À Cahors, les acteurs éducatifs s’unissent pour un moratoire sur la carte scolaire
À Cahors, un moratoire en faveur de l’éducation : les acteurs mobilisés pour l’avenir scolaire du Lot
Mercredi 27 mai 2026, une journée marquante pour l’éducation dans le Lot. Devant la préfecture de Cahors, plusieurs représentants syndicaux – dont Samuel Martin de la FSU et Fiona Ferrer de la CGT Educ’Action – ont présenté un moratoire restauratif d’urgence sur la carte scolaire. Un appel à la mobilisation qui réunit élus, syndicats et citoyens pour revendiquer une éducation plus juste et adaptée aux besoins locaux.
Une mobilisation inédite au cœur de Cahors
Ce rassemblement, organisé place Chapou, s’est tenu en présence de plusieurs personnalités politiques locales, dont la conseillère régionale Marie Piqué, et la vice-présidente du Département Catherine Prunet. Le soutien massif de 70 élus, dont Carole Delga, présidente de la Région Occitanie, souligne l’importance de cette initiative. Dans un contexte où le nombre d’élèves par classe augmente, ce moratoire vise à endiguer les fermetures de classes qui touchent particulièrement les zones rurales, comme Duravel ou Puy-l’Évêque.
Cette démarche est présentée comme un véritable tournant pour l’éducation dans le Lot. « Nous réaffirmons ici notre exigence : l’école prépare l’avenir de notre démocratie et de la société de demain, » ont déclaré les représentants syndicaux. L’appel à un véritable dialogue entre l’État et la communauté éducative pose les bases d’une réflexion sur les conditions d’enseignement.
Les enjeux pour l’éducation dans le Lot
La question de la carte scolaire est cruciale, surtout dans un département comme celui du Lot, où les déséquilibres territoriaux sont marqués. Face à des classes toujours plus chargées – certaines comptant jusqu’à 26 élèves – les représentants éducatifs alertent sur les difficultés croissantes rencontrées par les enseignants et les élèves. Ce moratoire, décrit comme « restauratif », souhaite instaurer une « respiration » dans le système éducatif, et ce, dans l’intérêt des élèves.
Le constat est alarmant : alors que les fermetures d’écoles se multiplient, le besoin d’un encadrement qualitatif se fait de plus en plus pressant.

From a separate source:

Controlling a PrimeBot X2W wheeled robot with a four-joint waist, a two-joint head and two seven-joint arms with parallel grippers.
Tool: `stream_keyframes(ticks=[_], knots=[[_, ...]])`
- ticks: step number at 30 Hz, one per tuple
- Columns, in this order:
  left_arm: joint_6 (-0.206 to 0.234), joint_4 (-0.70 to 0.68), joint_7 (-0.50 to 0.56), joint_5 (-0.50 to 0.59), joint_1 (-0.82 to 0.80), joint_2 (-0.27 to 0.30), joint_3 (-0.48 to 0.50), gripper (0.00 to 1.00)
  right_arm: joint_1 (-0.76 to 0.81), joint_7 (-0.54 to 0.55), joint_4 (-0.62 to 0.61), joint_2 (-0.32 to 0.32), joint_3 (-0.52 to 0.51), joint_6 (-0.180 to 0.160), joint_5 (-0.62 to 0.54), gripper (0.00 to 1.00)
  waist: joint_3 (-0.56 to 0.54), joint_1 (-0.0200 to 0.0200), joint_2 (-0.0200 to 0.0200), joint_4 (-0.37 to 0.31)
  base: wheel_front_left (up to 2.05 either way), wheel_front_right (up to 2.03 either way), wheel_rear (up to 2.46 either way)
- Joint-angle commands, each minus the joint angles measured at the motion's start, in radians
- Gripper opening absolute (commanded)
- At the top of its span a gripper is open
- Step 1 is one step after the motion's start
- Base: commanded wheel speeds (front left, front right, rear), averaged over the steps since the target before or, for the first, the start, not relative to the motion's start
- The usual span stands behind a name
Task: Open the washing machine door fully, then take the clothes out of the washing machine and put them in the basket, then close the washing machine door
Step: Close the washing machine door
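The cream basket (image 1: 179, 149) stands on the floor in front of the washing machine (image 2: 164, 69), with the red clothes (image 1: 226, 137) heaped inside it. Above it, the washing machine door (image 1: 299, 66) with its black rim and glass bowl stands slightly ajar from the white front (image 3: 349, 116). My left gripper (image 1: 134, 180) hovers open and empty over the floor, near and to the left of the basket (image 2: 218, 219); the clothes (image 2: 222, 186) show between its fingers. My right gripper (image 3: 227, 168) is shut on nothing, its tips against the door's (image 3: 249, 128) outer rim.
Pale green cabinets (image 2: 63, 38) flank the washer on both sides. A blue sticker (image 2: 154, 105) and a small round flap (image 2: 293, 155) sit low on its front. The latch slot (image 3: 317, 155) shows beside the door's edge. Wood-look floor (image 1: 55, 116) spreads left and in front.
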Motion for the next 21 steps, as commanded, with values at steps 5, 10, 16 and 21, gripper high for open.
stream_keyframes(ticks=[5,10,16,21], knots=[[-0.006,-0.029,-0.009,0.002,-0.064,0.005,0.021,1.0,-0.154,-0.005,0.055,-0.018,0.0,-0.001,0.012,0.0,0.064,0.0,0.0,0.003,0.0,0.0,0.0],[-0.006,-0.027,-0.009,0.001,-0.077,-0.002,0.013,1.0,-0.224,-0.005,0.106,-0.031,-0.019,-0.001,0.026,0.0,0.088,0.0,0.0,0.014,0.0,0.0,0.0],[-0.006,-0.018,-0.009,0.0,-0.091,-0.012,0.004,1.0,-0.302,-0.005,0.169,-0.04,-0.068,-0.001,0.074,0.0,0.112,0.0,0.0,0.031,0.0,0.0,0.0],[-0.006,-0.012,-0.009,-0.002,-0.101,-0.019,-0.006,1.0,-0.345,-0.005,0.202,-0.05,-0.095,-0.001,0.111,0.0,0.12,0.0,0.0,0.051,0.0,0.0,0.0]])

Les syndicats soulignent l’importance d’accroître le nombre de personnels éducatifs et d’améliorer les conditions d’apprentissage. « L’argent existe pour faire d’autres choix, » affirment-ils, rappelant que l’État devrait investir davantage dans l’éducation plutôt que d’opter pour des économies qui pénalisent les futures générations.
Un appel à l’action pour les citoyens du Lot
La pétition lancée pour soutenir ce moratoire sur la carte scolaire représente un appel à la solidarité citoyenne. En réunissant des signatures de parents, d’enseignants et d’élus locaux, elle vise à faire entendre la voix du Lot à l’échelon national. Chaque signature représente un soutien pour une école plus humaine et accessible.
Les protagonistes de cette initiative insistent sur l’importance de la participation active de tous pour la réussite de ce projet. « Nous appelons toutes celles et tous ceux qui ne l’ont pas encore fait à signer cette demande de moratoire, » déclarent-ils.
Pour en savoir plus et soutenir cette cause, vous pouvez consulter le lien suivant : source.
Cette mobilisation à Cahors illustre une volonté forte de repenser l’éducation dans le Lot, alliant les forces vives de la société civile et des institutions. Une action audacieuse qui pourrait inspirer d’autres départements à suivre le même chemin.